In [None]:
import pandas as pd
from datetime import datetime
import time
from itertools import islice

In [None]:
def append_new_row(data_frame, row):
    data_frame = data_frame.append({'lat_begin' : row['lat'], 'lng_begin' : row['lng'],
                                'lat_end' : 0, 'lng_end' : 0,
                                'ride_begin' : row['parking_end'], 'ride_end' : 0,
                                'ride_time' : 0,
                                'uid_begin' : row['uid'], 'uid_end' : 0, 'standing_before_ride' : row['parked_time'],
                                'name' : row['name'], 'address' : row['address'],
                                'bike' : row['bike'], 'bike_racks' : row['bike_racks'], 
                                'bikes' : row['bikes'], 'booked_bikes' : row['booked_bikes'], 
                                'free_racks' : row['free_racks'], 'free_special_racks' : row['free_special_racks'],
                                'maintenance' : row['maintenance'], 'number' : row['number'], 
                                'place_type' : row['place_type'], 'rack_locks' : row['rack_locks'],
                                'special_racks' : row['special_racks'], 'spot' : row['spot'], 
                                'terminal_type' : row['terminal_type'], 'city' : row['city'],
                                'country_code' : row['country_code'], 'company' : row['company'],
                                'timezone' : row['timezone'],
                                'available_bikes' : row['available_bikes']}, ignore_index=True)
    return data_frame

In [None]:
def parse_timestamp(el):
    a = el.split('.')[0]
    b = datetime.strptime(a, fmt)
    return b

In [None]:
fmt = '%Y-%m-%d %H:%M:%S'

### Processes the data in order to create new column  'ride_time_minutes' 

#### As URL set one of the following:
1. 'cleaned_data_nextbike_yy-mm.csv.gz' if you want to work with original cleaned data 
2. 'processed_data_nextbike_yy-mm.csv.gz' if you want to work with data that has GPS errors removed 

CHANGE NAME OF OUTPUT TO DESCRIBE THE CHOICE

In [None]:
url = "/bigdata/jelicicna/output_datasets/processed_data_nextbike_2019-12.csv.gz"
df = pd.read_csv(url, sep=';', low_memory=False)

In [None]:
df['parking_begin'] = df['parking_begin'].map(parse_timestamp)
df['parking_end'] = df['parking_end'].map(parse_timestamp)

In [None]:
pd.set_option('display.max_columns', None)

In [None]:
df["uid"].duplicated().any() #checking if cleaning in notebook @3 was done - there should be no duplicates

In [None]:
df.head()

In [None]:
new_df = pd.DataFrame(columns= ['lat_begin', 'lng_begin', 'lat_end', 'lng_end', 'ride_begin', 'ride_end', 'ride_time', 
                                'uid_begin', 'uid_end', 'standing_before_ride', 'address', 'name', 'available_bikes', 'bike', 'bike_racks', 'bikes', 
                                'booked_bikes', 'free_racks', 'free_special_racks', 'maintenance', 'number', 
                                'place_type', 'rack_locks', 'special_racks', 'spot', 'terminal_type', 'city',
                                'country_code', 'company', 'timezone'] ) #empty dataframe with the new column structure

In [None]:
bikesToList = df['name'].tolist()
bikesList = list(set(bikesToList))

In [None]:
for name in bikesList: #repeat for each bike/bike name
    single_bike_records = df[df['name']==name]
    first_row_data = single_bike_records.iloc[0]
    last_end_time = first_row_data['parking_end']

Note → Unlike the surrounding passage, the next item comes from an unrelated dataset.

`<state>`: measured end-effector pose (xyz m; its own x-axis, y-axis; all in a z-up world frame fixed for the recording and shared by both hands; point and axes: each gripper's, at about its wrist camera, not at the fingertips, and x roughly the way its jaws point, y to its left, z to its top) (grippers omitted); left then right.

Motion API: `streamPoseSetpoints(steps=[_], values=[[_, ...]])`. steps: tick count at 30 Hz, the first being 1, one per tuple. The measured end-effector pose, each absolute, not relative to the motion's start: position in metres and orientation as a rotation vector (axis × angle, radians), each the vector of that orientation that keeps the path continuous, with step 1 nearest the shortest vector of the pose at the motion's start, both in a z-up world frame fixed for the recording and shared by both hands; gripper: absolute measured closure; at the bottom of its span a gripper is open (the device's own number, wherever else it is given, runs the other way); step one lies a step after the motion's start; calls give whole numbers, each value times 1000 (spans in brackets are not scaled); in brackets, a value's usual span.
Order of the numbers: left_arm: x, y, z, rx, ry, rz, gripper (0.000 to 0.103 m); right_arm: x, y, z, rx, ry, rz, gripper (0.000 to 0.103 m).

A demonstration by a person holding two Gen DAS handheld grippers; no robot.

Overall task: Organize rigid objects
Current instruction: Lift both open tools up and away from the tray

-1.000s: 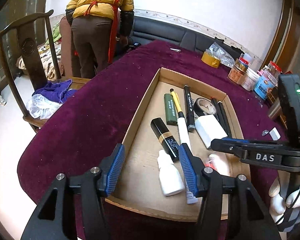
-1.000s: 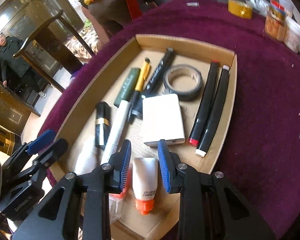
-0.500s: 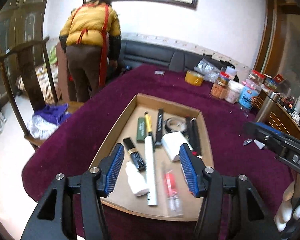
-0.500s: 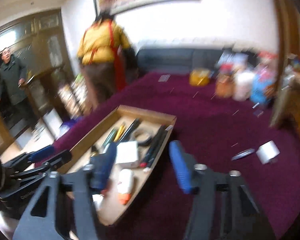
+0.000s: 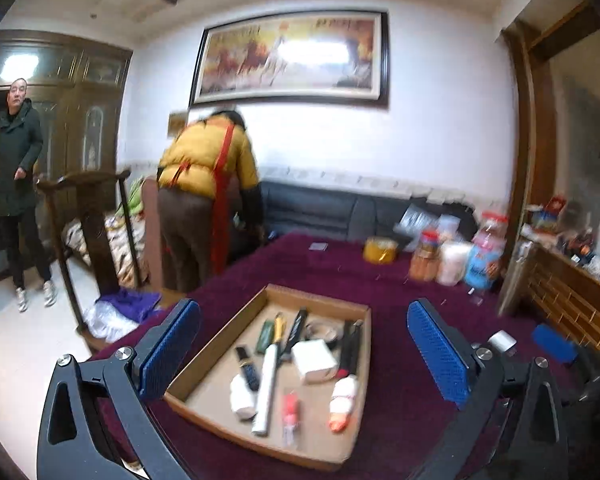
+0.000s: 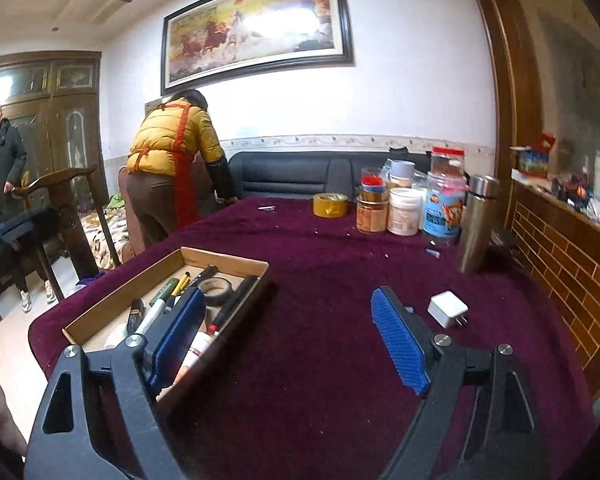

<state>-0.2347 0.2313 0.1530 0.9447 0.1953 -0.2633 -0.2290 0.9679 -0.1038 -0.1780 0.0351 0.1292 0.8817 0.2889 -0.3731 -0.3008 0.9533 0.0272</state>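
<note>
Both claws wide apart and empty above the purple worktop [image 6: 320, 280].

The left claw [image 5: 304, 356] hangs over the cardboard tray [image 5: 220, 332], which holds pens, a tape roll [image 6: 219, 290], a white box [image 5: 315, 360] and small tubes. The right claw [image 6: 288, 340] sits right of the tray, over bare cloth. A white charger plug [image 6: 447, 309] lies on the worktop, just right of the right claw's fingers and well apart from the tray.
</note>
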Motion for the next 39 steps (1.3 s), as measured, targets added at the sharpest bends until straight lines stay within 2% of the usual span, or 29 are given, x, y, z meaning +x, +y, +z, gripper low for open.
streamPoseSetpoints(steps=[2, 6, 12, 23, 39], values=[[-229, 226, 157, -143, 273, 163, 1, -178, 29, 127, -13, 399, 310, 17], [-202, 218, 154, -149, 422, 146, 1, -179, 25, 122, 3, 423, 314, 17], [-204, 209, 144, -81, 416, 273, 1, -175, 34, 114, -24, 468, 331, 17], [-184, 226, 94, -57, 618, 357, 1, -170, 77, 90, -142, 568, 373, 17], [-172, 244, 77, -102, 703, 316, 1, -156, 83, 79, -149, 637, 372, 17]])
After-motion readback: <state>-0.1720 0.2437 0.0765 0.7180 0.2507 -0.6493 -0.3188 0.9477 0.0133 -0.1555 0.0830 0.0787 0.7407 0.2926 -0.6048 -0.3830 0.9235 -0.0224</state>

    new_df = append_new_row(new_df, first_row_data)

    for index, row in islice(single_bike_records.iterrows(), 1, None):

        d1_ts = time.mktime(df['parking_begin'][index].timetuple())
        d2_ts = time.mktime(last_end_time.timetuple())

        minsDiff = round((int(d1_ts-d2_ts) / 60), 0)

        new_df.iloc[-1, new_df.columns.get_loc('ride_time')] = minsDiff
        new_df.iloc[-1, new_df.columns.get_loc('lat_end')] = row['lat']
        new_df.iloc[-1, new_df.columns.get_loc('lng_end')] = row['lng']
        new_df.iloc[-1, new_df.columns.get_loc('ride_end')] = row['parking_begin']
        new_df.iloc[-1, new_df.columns.get_loc('uid_end')] = row['uid']

        last_end_time = row['parking_end']
        
        new_df = append_new_row(new_df, row)

In [None]:
new_df.head()

In [None]:
new_df.info()

###  Prevous code assignes 0 values to some features that should be updated trough itteration to contain acctual end values of one ride.
### As a result for each bike there will be one extra row that has not updated values, meaning itteration has reached the end for selected bike and 0 values were not updated.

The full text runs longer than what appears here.